There is a sportscaster who begins his show with some digits. These are a series of numbers that he shouts out to his listeners, such as 9 . . . 24 . . . 100, and then offers his thoughts on these numbers from the world of sports.

I would like to borrow from this model and share with you a few digits from my world:

• 101,450: The number in our archdiocese who identified themselves as Hispanic in the 2010 census

• 17,026: Hispanics in Topeka

• 12,794: Hispanics in Olathe

• 10,911: Hispanics in Overland Park

• 11: the number of archdiocesan parishes with Hispanic ministry

• 370: the number who attended the archdiocesan ministry convocation

• 130: the number who attended the workshop on the Roman Missal

• 25: those who attended a workshop on “Your Parish and Hispanic Ministry”

• 13: those present at this workshop without active Hispanic ministry in their parish

I have no doubt we could look at these numbers from many different perspectives. However, I would just like to offer us a question for reflection “If we have over 100,000 Hispanics in the archdiocese, how is it possible that in our ministry convocation, attended by 370 people, only 13 ‘new people’ showed interest in Hispanic ministry, while 130 attended a workshop on the Roman Missal?”

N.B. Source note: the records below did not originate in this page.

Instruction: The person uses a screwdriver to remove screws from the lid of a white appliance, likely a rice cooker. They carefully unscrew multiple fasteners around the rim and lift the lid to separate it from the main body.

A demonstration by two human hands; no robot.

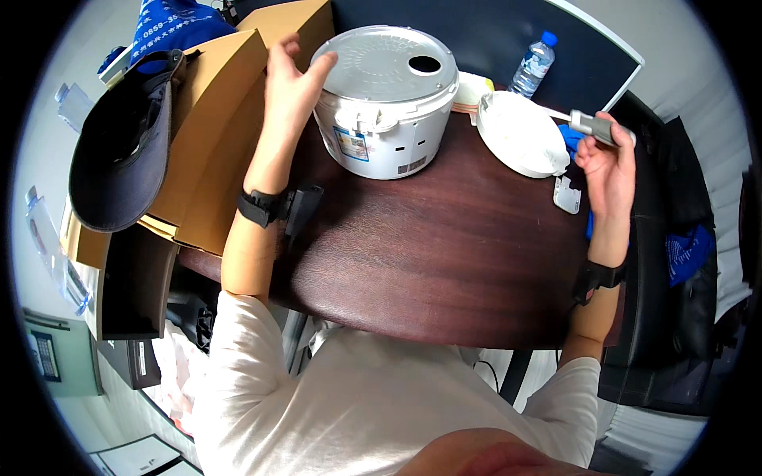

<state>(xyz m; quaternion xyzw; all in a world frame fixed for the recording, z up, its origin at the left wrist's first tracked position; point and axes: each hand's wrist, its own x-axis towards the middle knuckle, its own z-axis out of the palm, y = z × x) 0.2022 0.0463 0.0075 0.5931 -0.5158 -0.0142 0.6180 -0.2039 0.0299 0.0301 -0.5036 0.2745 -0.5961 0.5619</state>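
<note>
A white rice cooker (373,135) stands at the far side of the table. Its top is a grey metal disc (365,67) with a round dark hole at the right. My left hand (295,79) is at the cooker's left edge with thumb and fingers spread; whether the thumb touches the rim I cannot tell. To the right, my right hand (607,159) is closed around a screwdriver (595,127) with a grey and white handle, its shaft pointing left. Beneath the shaft a round white cover (520,139) lies on the table, with a small pale plate (566,195) by its lower edge.
Cardboard boxes (214,151) line the left side, a dark cap (127,151) on them. A water bottle (534,63) with a blue cap stands behind the white cover, before a dark partition (476,32). The table (413,254) is dark brown wood. A black seat (651,317) is at right.
</note>
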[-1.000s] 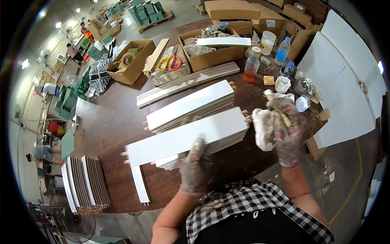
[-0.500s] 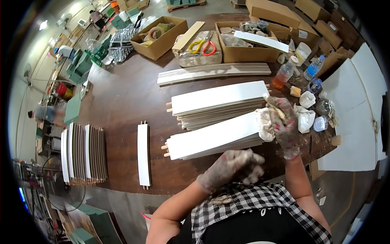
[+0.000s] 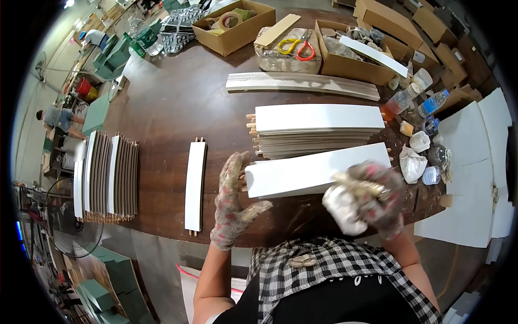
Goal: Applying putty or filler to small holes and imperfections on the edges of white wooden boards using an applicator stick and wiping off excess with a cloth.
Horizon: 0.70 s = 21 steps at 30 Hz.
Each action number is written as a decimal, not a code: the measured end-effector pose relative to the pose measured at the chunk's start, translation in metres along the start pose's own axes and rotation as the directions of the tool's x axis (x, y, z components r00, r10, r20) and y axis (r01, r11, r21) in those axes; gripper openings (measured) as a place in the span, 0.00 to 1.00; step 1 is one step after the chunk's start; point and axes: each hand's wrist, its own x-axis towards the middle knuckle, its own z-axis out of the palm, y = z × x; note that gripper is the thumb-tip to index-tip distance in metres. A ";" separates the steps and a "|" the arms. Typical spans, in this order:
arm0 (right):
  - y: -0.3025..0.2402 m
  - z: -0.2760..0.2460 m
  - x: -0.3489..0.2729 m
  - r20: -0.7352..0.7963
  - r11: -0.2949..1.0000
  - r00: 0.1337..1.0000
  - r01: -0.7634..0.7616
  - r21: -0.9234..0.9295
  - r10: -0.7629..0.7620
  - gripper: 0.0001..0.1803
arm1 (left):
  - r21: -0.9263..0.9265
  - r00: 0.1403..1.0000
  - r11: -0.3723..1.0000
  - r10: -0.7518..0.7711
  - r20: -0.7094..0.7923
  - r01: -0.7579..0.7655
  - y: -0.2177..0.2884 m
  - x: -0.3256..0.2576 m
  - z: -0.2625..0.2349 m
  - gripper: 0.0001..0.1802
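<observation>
- Head view: the person's gloved left hand (image 3: 233, 202) lies flat with its fingers (image 3: 236, 164) spread wide, touching the left end of a white board (image 3: 315, 171) on the dark wooden desk (image 3: 172, 102).
- The white board lies slightly slanted at the desk's near edge, just in front of a stack of white boards (image 3: 318, 128) with pegs sticking out of its left ends.
- The gloved right hand (image 3: 372, 197) has its fingers curled around a white rag (image 3: 342, 208) and a yellowish, blurred tool, at the board's near right edge.
- A single narrow white slat (image 3: 195, 184) lies to the left of the left hand, apart from it.
- Further left, rows of thin slats (image 3: 108, 175) stand on edge.
- Behind the stack lies a long pale strip (image 3: 302, 85), then cardboard boxes (image 3: 232, 24) and yellow and orange scissors (image 3: 297, 46).
- Bottles and small jars (image 3: 418, 116) crowd the right end of the desk.
</observation>
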 end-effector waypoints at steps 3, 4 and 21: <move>-0.004 0.040 0.004 0.197 0.998 0.980 -0.046 0.032 0.038 0.11 | -0.299 0.993 0.946 -0.114 0.045 0.122 -0.009 -0.002 0.004 0.50; -0.005 0.050 0.006 0.260 0.999 0.965 -0.030 -0.037 0.038 0.12 | -0.307 0.993 0.944 -0.112 0.040 0.119 -0.014 -0.004 0.005 0.50; -0.017 0.100 0.010 0.349 0.858 0.936 0.220 -0.464 -0.051 0.16 | -0.412 0.989 0.900 -0.146 0.016 0.139 -0.028 0.001 0.017 0.59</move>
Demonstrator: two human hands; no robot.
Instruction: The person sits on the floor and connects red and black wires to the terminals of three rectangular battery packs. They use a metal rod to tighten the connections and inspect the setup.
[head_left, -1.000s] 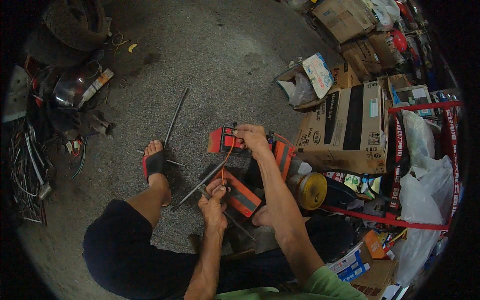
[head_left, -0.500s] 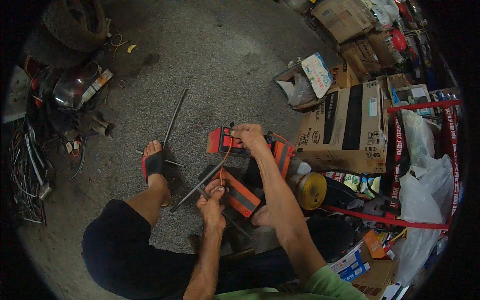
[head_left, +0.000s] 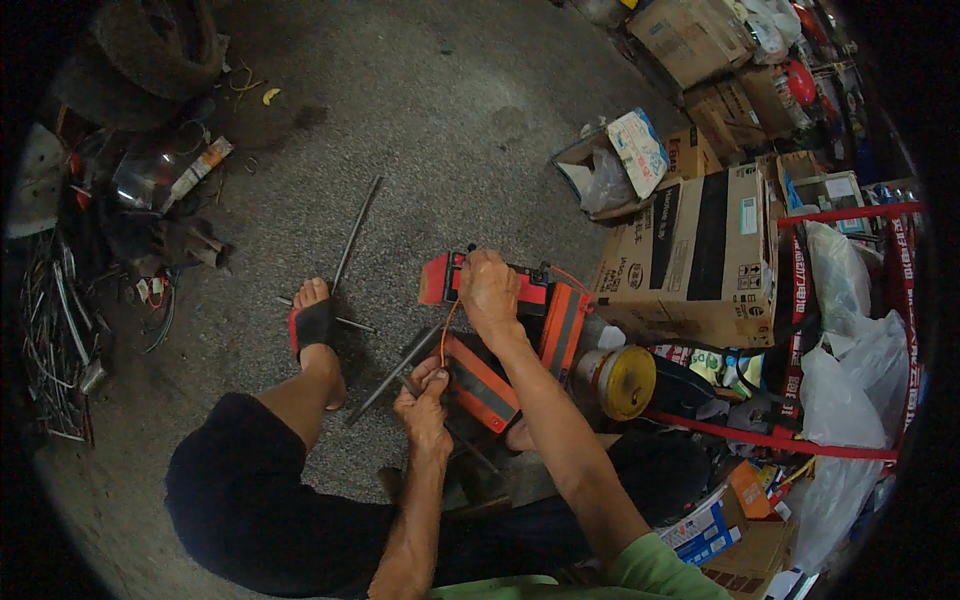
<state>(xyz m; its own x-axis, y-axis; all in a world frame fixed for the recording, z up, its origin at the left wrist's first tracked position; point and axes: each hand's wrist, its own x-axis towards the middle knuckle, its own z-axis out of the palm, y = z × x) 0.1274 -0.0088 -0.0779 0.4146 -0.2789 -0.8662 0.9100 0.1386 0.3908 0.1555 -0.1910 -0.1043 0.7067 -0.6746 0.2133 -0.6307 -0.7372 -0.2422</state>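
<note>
Low in front of me stand red-and-black and orange block-shaped units that look like batteries: a red one [head_left: 434, 280] at the back, an orange one [head_left: 566, 325] to its right and another orange one [head_left: 482, 388] nearest me. My right hand [head_left: 488, 292] is closed over the top of the red unit, its fingertips hidden. My left hand [head_left: 424, 408] is closed at the lower end of an orange wire [head_left: 445, 335], pinching it beside a thin metal rod. The wire runs up to the red unit by my right hand. A thicker grey rod [head_left: 395, 372] slants just beyond my left hand.
My sandalled foot [head_left: 315, 325] rests by crossed metal rods [head_left: 357, 232] on the left. A yellow-lidded tin [head_left: 628, 382] and large cardboard box [head_left: 690, 255] stand right, before a red-framed rack [head_left: 770, 437]. Scrap metal strips [head_left: 65, 330] lie far left.
My right hand has shifted slightly left and turned, its back now covering more of the red unit's top. My left hand stays with the wire. The whole view has moved slightly.
</note>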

Now, I have nothing against the Roman Missal. But I am pastorally perplexed as to why there is so little interest in the greatest missionary challenge facing the Catholic Church in this century — namely, the evangelization of the Hispanic community. Perhaps Archbishop Jose Gomez of Los Angeles summarized this challenge best when he said: “In the very near future, the biggest majority in the United States will be Hispanic, but the question remains to be seen if the majority will be Catholic.”

The pastoral digits that I am presenting you are very challenging. For example, just imagine: There are 17,206 Hispanics in Topeka; 12,794 in Olathe; and 10,911 in Overland Park. Yet each of these cities only has one parish with Hispanic ministry.

What can one do to offer an adequate pastoral response? The reality is, we have to start by admitting to ourselves that the majority of the Hispanics presently here in the United States are Catholic and we a have responsibility to offer them a missionary outreach. In fact, if we do not offer them a church to call home, I am quite sure other religions are more than willing to welcome them to their churches.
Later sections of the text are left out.